Destroying C with 20 lines of Haskell: wc
source link: https://0xd34df00d.me/posts/2020/02/destroying-c-with-20-lines-of-haskell.html
Go to the source link to view the article. You can view the picture content, updated content and better typesetting reading experience. If the link is broken, please click the button below to view the snapshot at that time.
tl;dr: today we’ll look at implementing a toy wc
command that is about 4-5 times faster than the corresponding GNU Coreutils implementation.
So I’ve recently come across a post
by Chris Penner describing a Haskell implementation of the Unix wc
command. Chris did a great job optimizing the Haskell version as well as showing how some high-level primitives (monoids and streaming, for one) turn out to be useful here, although the result was still a bit slower than C. There’s also a parallel version that relies on the monoidal structure of the problem a lot, and that one actually beats C.
But that post left me wondering: is it possible to do better without resorting to parallel processing?
Turns out the answer is yes. With some quite minor tweaks, the Haskell version manages to beat the hell out of the C version that presumably has decades of man-hours put into it.
Experimental setup
As usual, let’s go through the benchmarking procedure first.
Input data
I’ve downloaded this file and concatenated it with itself so that the total size is about 1.8 gigabytes:
% for i in `seq 1 10`; cat part.txt >> test.txt % du -sh test.txt 1.8G test.txt
By the way, the file is residing on a tmpfs
partition, so there is no disk IO involved.
Hardware and software
I’m running Gentoo Linux on Core i7 4770 with 32 gigabytes of RAM with most of it free during the benchmarks.
All the Haskell code is built using ghc 8.8.2.
I’m competing against coreutils 8.31 built using gcc 9.2 with -O2 -march=native
:
% wc --version wc (GNU coreutils) 8.31 Packaged by Gentoo (8.31-r1 (p0))

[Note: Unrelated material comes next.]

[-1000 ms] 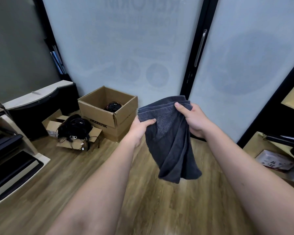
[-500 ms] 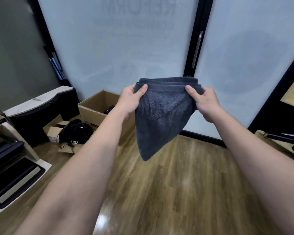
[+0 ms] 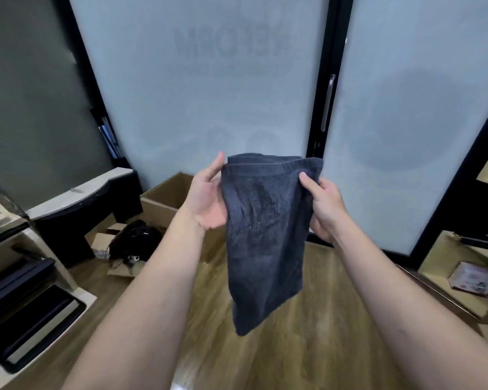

By the way, that -march=native
part is a little bit of cheating in favour of C, since the resulting Haskell binary can run on any x86-64 machine, while wc
compiled with that flag can only run on my CPU and newer ones (that is, assuming the compiler actually used some of the newer SIMD extensions). But, well, let’s be kind and give the C version a bit of advantage.
Measuring
Measurements are done using time
. time
shows both user and system time, but I only consider user time for comparison, since:
- System time proves to be quite consistently equal to about 0.3 s.
- I’m not benchmarking the kernel anyway, so I’m curious how much time is spent in my code.
As with any fully deterministic benchmark, I run each executable several times (5 in this case) and report the minimal (user) time.
Baseline
So how does the C code perform? Let’s run wc
to find out!
Benchmarking as described above gives us 7.20 seconds of user time. So, this sets the baseline for our implementation.
Haskell
Let’s see where do we start. I’ll take this version from Chris’ post, changing the function name and renaming cs
to bs
since we’re counting bytes anyway:
import qualified Data.ByteString.Lazy.Char8 as BS import Data.Char wc :: BS.ByteString -> (Int, Int, Int) wc s = let (bs, ws, ls, _) = BS.foldl' go (0, 0, 0, False) s in (bs, ws, ls) where go :: (Int, Int, Int, Bool) -> Char -> (Int, Int, Int, Bool) go (!bs, !ws, !ls, !wasSpace) c = let addLine | c == '\n' = 1 | otherwise = 0 addWord | wasSpace = 0 | isSpace c = 1 | otherwise = 0 in (bs + 1, ws + addWord, ls + addLine, isSpace c)
Sure, there are better-performing single-threaded versions mentioned in Chris’ post, but it’s just that this one is a bit more friendly to the kind of changes I will be making later on. Also, I don’t really need the monoidal structure if I’m not going to use associativity, and I’m not going to use associativity as I keep this single-threaded.
Anyway, according to the numbers in Chris’ post, this version is about 9 times slower than wc
. I was unable to reproduce this: on my machine it’s 433%
of wc
, taking 31.23 seconds to run.
Also, this version has a tiny bug (it doesn’t count last word if it’s not followed by a space or a newline), but I’m not fixing it just yet, especially since the fix is trivial and amounts to considering the last Bool
field of the tuple that’s currently being merely dropped — so it shouldn’t affect the performance that much. We’ll fix this in the final version.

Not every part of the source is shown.